"Scegliere alimenti da agricoltura biologica                
significa salvaguardare la nostra salute        
e proteggere l'ambiente in cui viviamo"

Nell'ultimo secolo l'introduzione massiccia e indiscriminata nell'ambiente di sostanze chimiche non presenti in natura, ha determinato, con il passare degli anni, un inquinamento dell'aria, dell'acqua e del terreno, tale da rendere gli alimenti prodotti con questi metodi intensivi, troppo pericolosi, ai fini della salvaguardia della salute e del benessere delle persone.
L'aumento di patologie gravi, anche se non mortali a breve termine, quali i tumori, le allergie, le malattie degenerative, il diabete, le malattie neurologiche di origine ignota (morbo di Alzheimer, sclerosi multipla), la encelopatia spongiforme (il cosiddetto "morbo della mucca pazza"), ha determinato un momento di riflessione sull'uso di sostanze chimiche nel nostro ambiente di vita.

Proprio da questa situazione storica nacque intorno agli anni '70 il movimento dell'Agricoltura Biologica (in realtà già agli inizi del XX secolo alcuni pensatori avevano proposto un'agricoltura naturale: R. Steiner in Germania con l'Agricoltura Biodinamica e A. Horward che nel 1931 proponeva una "Nuova Agricoltura").

Attualmente in europa e in particolare in Italia esistono tutta una serie di normative che consentono di utilizzare e vedere riconosciute le sostanziali differenze con l'agricoltura tradizionale. Tra le regole fondamentali dell'agricoltura Biologica vi sono:
  • Fertilizzazione del terreno e non delle piante, questo senza l'uso di prodotti chimici di sintesi, quindi la concimazione deve avvenire solo tramite l'impiego di fertilizzanti organici (letame, compost ecc.) e minerali naturali.
  • Uso di tecniche di lavorazione non invasive; la rotazione, le lavorazioni meccaniche, la pacciamatura, il pirodiserbo (diserbo con l'utilizzo del calore) e così via.
  • Per la difesa antiparassitaria occorre intervenire soprattutto a livello preventivo, scegliendo le zone vocate, utilizzando varietà più rustiche e resistenti alle malattie, contenendo l'irrigazione e utilizzando preparati di origine vegetale o minerale.
  • Esclusione della monocoltura e trasformazione dell'azienda agricola in un organismo differenziato, ecologicamente completo e complesso.
  • Le produzioni animali di tipo biologico devono contribuire all'equilibrio dei sistemi di produzione agricola, creando rapporti corretti e complementari con il terreno e le piante coltivate.
  • L'alimentazione degli animali biologici deve essere finalizzata ad una produzione di qualità piuttosto che a massimizzare la produzione stessa quindi allevati con alimenti biologici.
  • Si deve dare priorità a tutti gli interventi destinati a prevenire le malattie piuttosto che a curarle prestando particolare attenzione all'utilizzo di pratiche di allevamento che stimolino la resistenza alle malattie, all'uso di alimenti di qualità, ed all'organizzazione di un allevamento che ponga particolare attenzione alla giusta densità degli animali.
  • Nei metodi di gestione degli allevamenti deve esserci il rispetto e la garanzia del benessere degli animali; a tale scopo viene posta attenzione ai metodi di riproduzione, di trasporto, di allevamento e stabulazione (vengono così escluse, ad esempio, le operazioni quali la recisione di denti e corna o l'asportazione di parte del becco nei polli).

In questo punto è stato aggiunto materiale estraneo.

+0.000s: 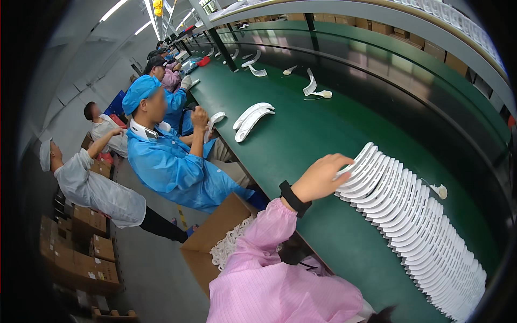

Tra le caratteristiche più importanti dei cibi biologici possiamo quindi citare; sono stagionali, sono raccolti solo a piena maturazione (non fatti maturare artificialmente), non contengono antiparassitari, conservanti, coloranti, addittivi e antibiotici (quando di derivazione animale).
Fondamentale a questo punto è il verificare tramite l'etichetta che effettivamente queste caratteristiche siano rispettate dagli alimenti che si trovano in commercio.